Your answer must be the exact lines below, starting with the line with "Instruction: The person" and going on through the line with "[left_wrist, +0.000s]", both included, with no pictures.

#### Dataset extract
*****
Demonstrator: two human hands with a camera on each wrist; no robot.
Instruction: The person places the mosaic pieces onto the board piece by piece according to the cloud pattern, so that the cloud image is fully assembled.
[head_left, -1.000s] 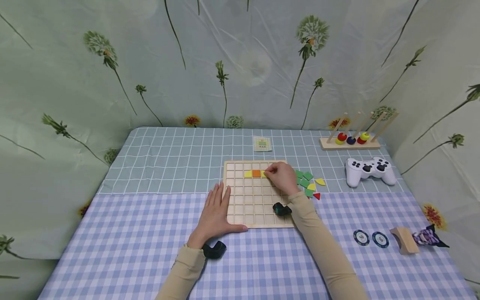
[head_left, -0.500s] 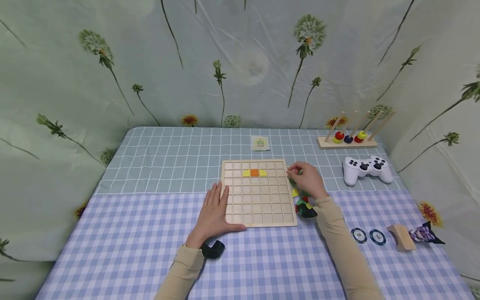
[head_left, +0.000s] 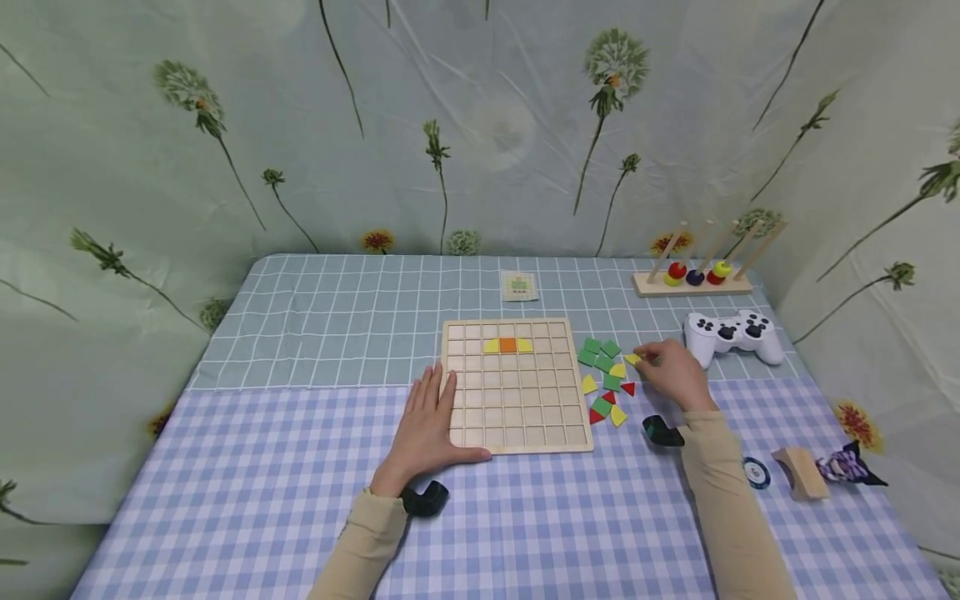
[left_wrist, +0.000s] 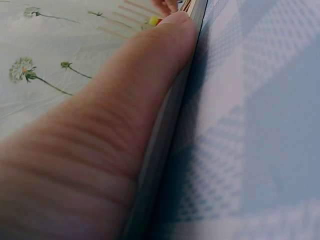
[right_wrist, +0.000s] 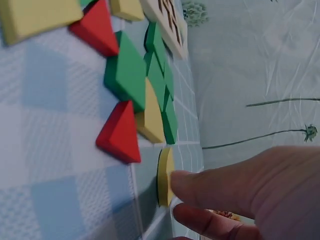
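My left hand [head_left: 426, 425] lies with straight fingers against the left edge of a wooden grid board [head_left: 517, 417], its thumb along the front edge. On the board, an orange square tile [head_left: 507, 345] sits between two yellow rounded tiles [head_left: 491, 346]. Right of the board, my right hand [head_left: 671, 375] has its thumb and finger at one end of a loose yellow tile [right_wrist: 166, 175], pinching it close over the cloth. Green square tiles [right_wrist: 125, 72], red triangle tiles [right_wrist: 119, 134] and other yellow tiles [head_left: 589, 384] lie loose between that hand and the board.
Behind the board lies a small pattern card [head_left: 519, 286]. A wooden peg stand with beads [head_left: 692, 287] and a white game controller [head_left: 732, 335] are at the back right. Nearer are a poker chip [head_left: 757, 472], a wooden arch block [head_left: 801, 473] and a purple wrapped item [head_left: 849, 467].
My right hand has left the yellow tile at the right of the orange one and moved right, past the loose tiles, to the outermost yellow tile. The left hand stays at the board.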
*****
#### Final answer
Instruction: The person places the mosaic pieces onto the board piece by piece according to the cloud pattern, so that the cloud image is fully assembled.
[head_left, -1.000s] 
[head_left, -0.500s] 
[head_left, +0.000s] 
[left_wrist, +0.000s] 

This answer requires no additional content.